La ligne de démarcation dans la Vienne

Le 19 octobre 2019, une nouvelle fois,  le CCHA a organisé un forum délocalisé dans une commune du « Grand Châtellerault ». A Archigny, en présence du maire de la commune, la conférence a été faite en duo : Christian Richard, maire et président du musée de la seconde Guerre Mondiale de Tercé, a présenté la ligne de démarcation dans le département de la Vienne et Françoise Glain, membre du CCHA et présidente de l’association Histoire et Patrimoine d’Archigny, a centré ses interventions sur la ligne de démarcation à Archigny, une des communes les plus étendues de la Vienne.  

La ligne de démarcation, frontière imposée par les Allemands dès le 22 juin 1940, coupe la France en deux : la ZO, zone occupée par les Allemands, concentre l’industrie et les grandes cultures, la ZNO, zone non occupée, gouvernée par le Maréchal Pétain. Longue de 1 200 km, la ligne traverse 13 départements dont la Vienne. Là, elle se déploie sur 80 km entre Leugny et Chatain ; 18 communes sont coupées en deux. Cette frontière intérieure est un moyen de pression sur le gouvernement de Vichy, une restriction à la circulation des personnes et des marchandises, une source de tracasseries administratives.

source ONA

            Le tracé, la matérialisation et l’organisation de la ligne

La Demarkationlinie se met en place après l’armistice ; le tracé (en vert sur la carte annexée à la convention d’armistice d’où son nom de ligne verte) est fixé à 20 km de la ligne ferroviaire Paris-Hendaye. Au début les consignes sont floues, plusieurs modifications de trajet sont faites, pratiquement toujours à la demande de l’occupant, pour améliorer les surveillances de la zone. Sur le terrain, l’administration des Ponts et Chaussées, sous contrôle des Allemands, plantent les poteaux en bois tous les 100 à 150 mètres ; les couleurs de leur drapeau (noir, rouge, blanc) sont peintes à l’extrémité. Les postes de contrôle permanents allemands se trouvent aux croisements de la ligne avec les routes principales ; des guérites, baraques, mâts orné du drapeau allemand, chevaux de frise, barrières sont installés aux carrefours et aux ponts. Une bande large de 500 à 1 000 mètres est gelée. Des postes de contrôle français leur font face. Les soldats de la Wehrmacht contrôlent les passages jusqu’en octobre 1941, remplacés ensuite par des douaniers, car à cette date le front russe mobilise l’essentiel des troupes allemandes.
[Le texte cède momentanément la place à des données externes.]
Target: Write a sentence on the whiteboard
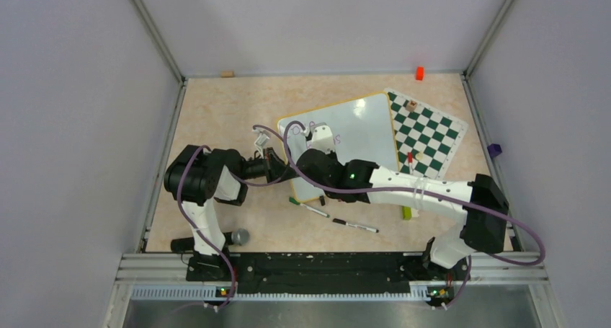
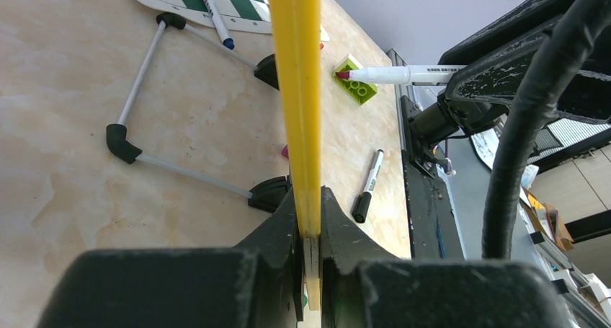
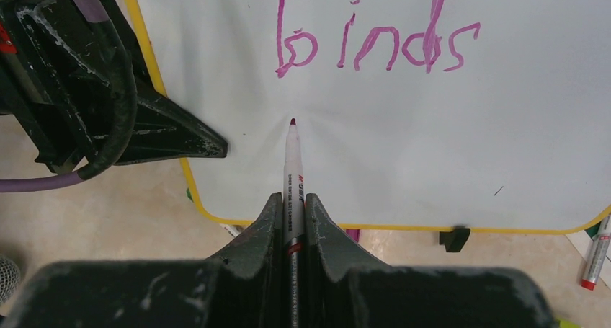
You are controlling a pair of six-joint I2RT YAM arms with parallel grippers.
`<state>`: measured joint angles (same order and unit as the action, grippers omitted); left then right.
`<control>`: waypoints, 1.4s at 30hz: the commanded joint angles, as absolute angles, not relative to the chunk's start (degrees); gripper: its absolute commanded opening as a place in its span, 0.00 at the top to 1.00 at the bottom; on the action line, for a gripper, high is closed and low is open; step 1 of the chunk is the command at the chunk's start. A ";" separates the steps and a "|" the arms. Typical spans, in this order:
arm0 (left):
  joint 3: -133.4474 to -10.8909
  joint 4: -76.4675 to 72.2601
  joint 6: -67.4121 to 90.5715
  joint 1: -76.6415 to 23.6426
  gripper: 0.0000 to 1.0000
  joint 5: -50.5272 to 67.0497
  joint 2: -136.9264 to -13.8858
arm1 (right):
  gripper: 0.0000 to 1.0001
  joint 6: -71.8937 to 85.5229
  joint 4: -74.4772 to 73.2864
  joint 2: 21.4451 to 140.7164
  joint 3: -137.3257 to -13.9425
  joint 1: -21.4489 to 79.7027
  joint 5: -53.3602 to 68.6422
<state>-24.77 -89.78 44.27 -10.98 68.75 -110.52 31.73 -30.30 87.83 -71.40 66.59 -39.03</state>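
Top: whiteboard (image 1: 364, 122) skewed mid-bench (image 1: 216, 112), chess mat (image 1: 432, 130) just right of it. Left claw (image 1: 274, 166) at its left edge, right claw (image 1: 322, 137) over it.
Left wrist: left claw clamped on the board's yellow frame.
Right wrist: right claw gripping marker (image 3: 292, 166), tip at board surface below sentence (image 3: 375, 43) word "binds".

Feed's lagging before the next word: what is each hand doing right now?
Left hand: closed, gripping the whiteboard by its yellow edge.
Right hand: closed on a marker.
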 commanded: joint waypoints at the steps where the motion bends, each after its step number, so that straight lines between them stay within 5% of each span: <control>1: -24.30 -92.80 40.76 -12.83 1.00 74.94 -111.94 | 1.00 31.78 -30.29 87.71 -74.90 65.44 -38.44; 42: -24.26 -92.81 40.95 -12.82 1.00 74.93 -111.76 | 1.00 31.73 -30.32 88.15 -71.86 61.88 -33.84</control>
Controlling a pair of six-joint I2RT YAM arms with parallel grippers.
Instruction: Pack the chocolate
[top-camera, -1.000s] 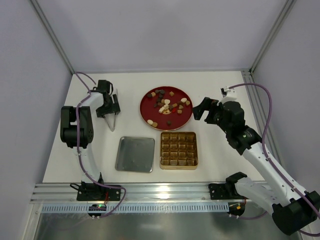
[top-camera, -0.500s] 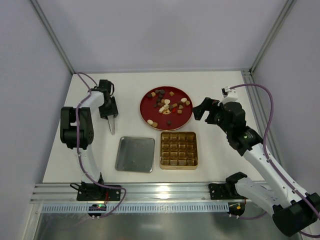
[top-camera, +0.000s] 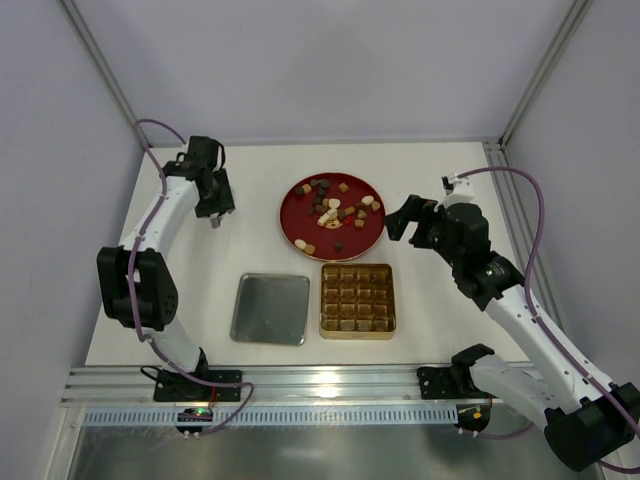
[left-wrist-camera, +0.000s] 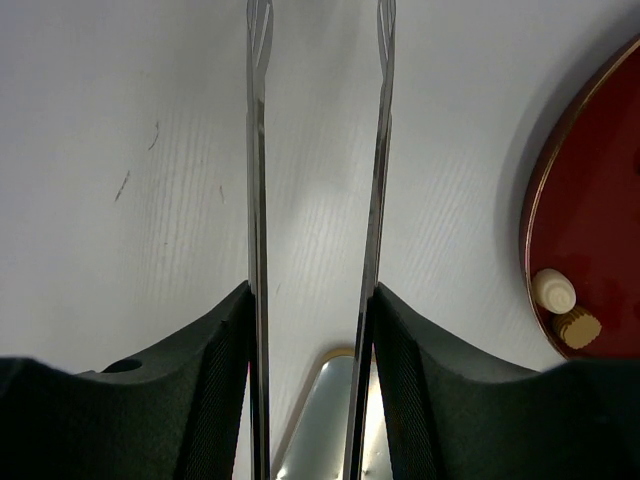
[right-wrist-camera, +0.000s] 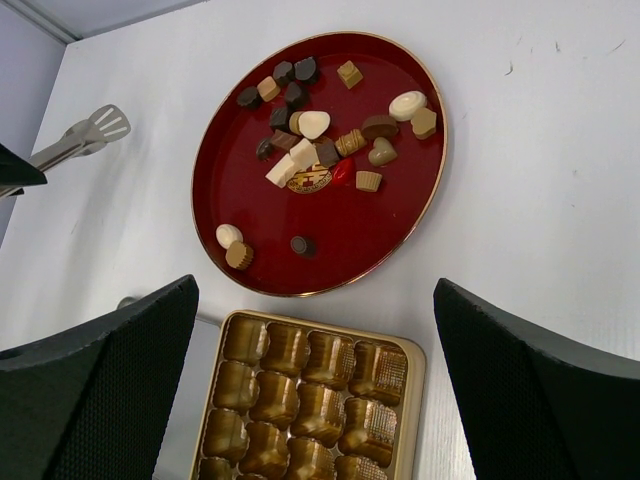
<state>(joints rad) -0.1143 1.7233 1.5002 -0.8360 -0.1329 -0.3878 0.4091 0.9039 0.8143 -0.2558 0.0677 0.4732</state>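
Note:
The chocolate (top-camera: 335, 212) lies as many dark, caramel and cream pieces on a round red plate (top-camera: 300, 225); the right wrist view shows it too (right-wrist-camera: 315, 150). The square gold tin (top-camera: 357, 299) in front of the plate has empty cells. My left gripper (top-camera: 212, 205) is shut on metal tongs (left-wrist-camera: 256, 150), held above the table left of the plate. The tong tips show in the right wrist view (right-wrist-camera: 95, 128). My right gripper (top-camera: 405, 218) is open and empty, right of the plate, above the table.
A silver tin lid (top-camera: 271, 308) lies flat left of the gold tin. Two chocolates (left-wrist-camera: 560, 305) sit at the plate's near left rim (left-wrist-camera: 535, 190). Frame posts stand at the table's back corners.
My left arm has swung back and to the left, carrying the tongs away from the spot near the lid. The right arm has not moved.

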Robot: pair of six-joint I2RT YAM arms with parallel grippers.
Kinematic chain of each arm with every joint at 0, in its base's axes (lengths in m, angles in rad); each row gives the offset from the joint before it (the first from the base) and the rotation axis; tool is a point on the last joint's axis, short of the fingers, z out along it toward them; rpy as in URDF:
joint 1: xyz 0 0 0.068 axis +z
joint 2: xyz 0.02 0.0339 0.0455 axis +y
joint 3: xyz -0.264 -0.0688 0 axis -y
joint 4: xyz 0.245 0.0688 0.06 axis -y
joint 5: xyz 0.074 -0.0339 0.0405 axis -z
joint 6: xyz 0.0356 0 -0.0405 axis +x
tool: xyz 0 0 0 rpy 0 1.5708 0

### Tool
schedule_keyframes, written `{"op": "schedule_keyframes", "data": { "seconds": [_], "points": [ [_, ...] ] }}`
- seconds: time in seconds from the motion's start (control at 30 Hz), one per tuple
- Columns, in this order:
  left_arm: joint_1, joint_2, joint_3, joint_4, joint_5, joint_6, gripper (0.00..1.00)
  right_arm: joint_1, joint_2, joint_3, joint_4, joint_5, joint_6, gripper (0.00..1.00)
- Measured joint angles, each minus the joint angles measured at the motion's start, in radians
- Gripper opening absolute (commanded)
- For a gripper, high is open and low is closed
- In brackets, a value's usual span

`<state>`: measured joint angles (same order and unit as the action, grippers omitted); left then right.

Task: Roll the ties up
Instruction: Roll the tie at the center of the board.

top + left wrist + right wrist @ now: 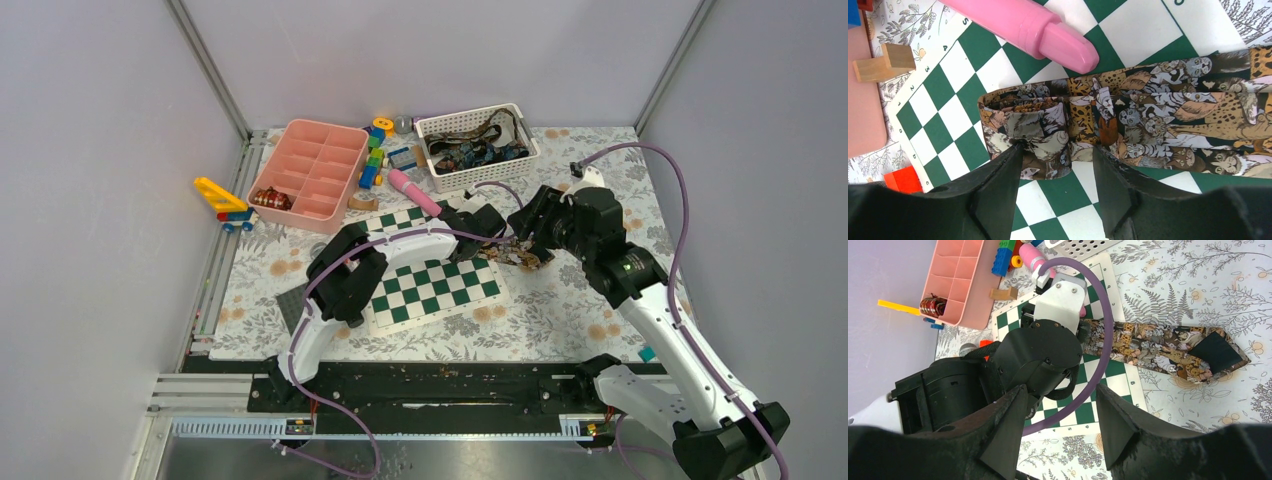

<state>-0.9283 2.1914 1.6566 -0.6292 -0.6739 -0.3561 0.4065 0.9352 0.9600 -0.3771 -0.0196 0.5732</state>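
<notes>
Hovering low over the chessboard [440, 290], the left end effector [1057, 147] has its jaws about halfway apart. Right at its tips sits the cat-print tie [1168, 125], narrow end folded back on itself into the start of a coil. That folded end lies partly in the gap. The left finger [998, 185] overlaps its edge, while the other finger [1113, 190] stands just clear, with a strip of white square showing between. So nothing is clamped.

From there the tie runs flat across the green and white squares and off onto the flowered desk [560, 310]. Its wide end lies back side up, black lining showing, in the right wrist view. A pink cylinder [1038, 27] lies on the board just beside the tie, and a wooden block [885, 62] sits off the board's corner.

Up above, the right end effector [1059, 390] hangs over the left arm with jaws parted and nothing between them.

At the far side, one rolled tie [270, 200] sits in a near-left compartment of the pink tray [320, 165]. More ties [470, 150] are heaped in the white basket [487, 172].
</notes>
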Motion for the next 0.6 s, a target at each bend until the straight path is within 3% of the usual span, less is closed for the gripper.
{"op": "schedule_keyframes", "data": {
  "seconds": [0.6],
  "points": [
    [0.0,-0.012,0.0,0.003,0.015,0.011,0.57,0.0,-0.031,0.15,-0.008,-0.066,0.031,0.61]
  ]
}}
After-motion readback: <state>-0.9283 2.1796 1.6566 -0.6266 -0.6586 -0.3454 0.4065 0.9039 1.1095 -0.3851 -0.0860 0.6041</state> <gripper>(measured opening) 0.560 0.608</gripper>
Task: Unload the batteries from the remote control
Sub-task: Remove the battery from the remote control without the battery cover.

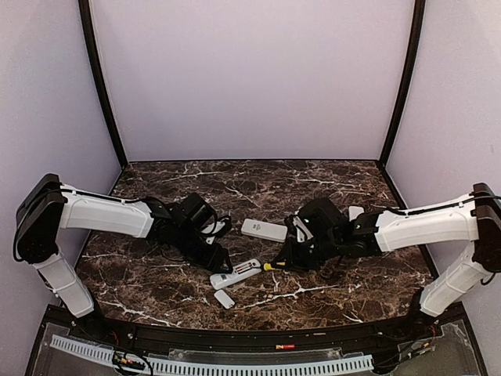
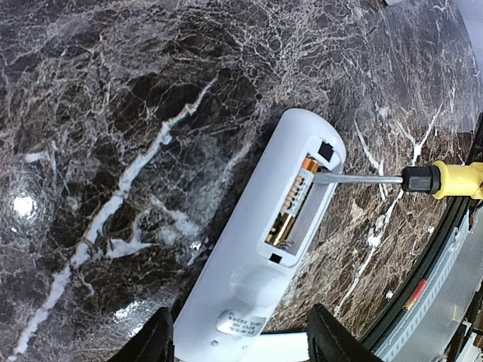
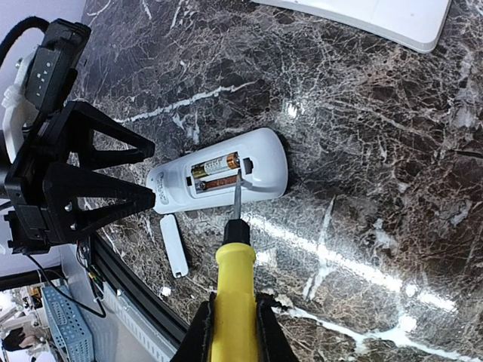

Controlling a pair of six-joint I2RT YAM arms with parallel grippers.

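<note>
A white remote (image 1: 235,274) lies face down with its battery bay open. In the right wrist view the remote (image 3: 264,162) holds two batteries: a gold-and-black one (image 3: 215,164) and a copper-coloured one (image 3: 220,182) beside it. The left wrist view shows one orange-gold battery (image 2: 290,207). My right gripper (image 3: 234,320) is shut on the yellow-handled screwdriver (image 3: 234,279), whose metal tip (image 2: 332,178) sits in the bay at the batteries' end. My left gripper (image 2: 238,335) is open, its black fingers (image 2: 158,339) standing either side of the remote's near end.
The remote's small white cover (image 1: 225,298) lies loose just in front of it and also shows in the right wrist view (image 3: 175,245). A second white remote (image 1: 264,229) lies behind, between the two arms. The table's black front rail (image 1: 235,337) is close.
</note>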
Un commissariat est créé en zone libre à Montmorillon. La gendarmerie refusant de s’intégrer au dispositif de sécurité, l’armée d’armistice de Vichy -100 000 hommes- contrôle les points de passage français ; ils sont ensuite remplacés par les douaniers refoulés des ports de l’Atlantique par les Allemands.

Aujourd’hui, il ne reste, comme signes visibles, un à Saint-Martin l’Ars et une baraque à Leugny. Mais nous disposons de clichés, malgré l’interdiction de photographier des soldats allemands, et les témoignages des acteurs de cette période. 

De nombreux incidents émaillent la vie de la ligne, traque et tirs de fugitifs, intrusions inopinées dans les fermes, fouilles de maisons, arrestations arbitraires par les militaires allemands. Des relations se nouent parfois avec les soldats chargés de la surveillance de la ligne : Guesdon, militaire du 27 RI, aide l’agriculteur dont il reprendra la ferme à la fin de la guerre. Un douanier épousera une jeune fille du lieu.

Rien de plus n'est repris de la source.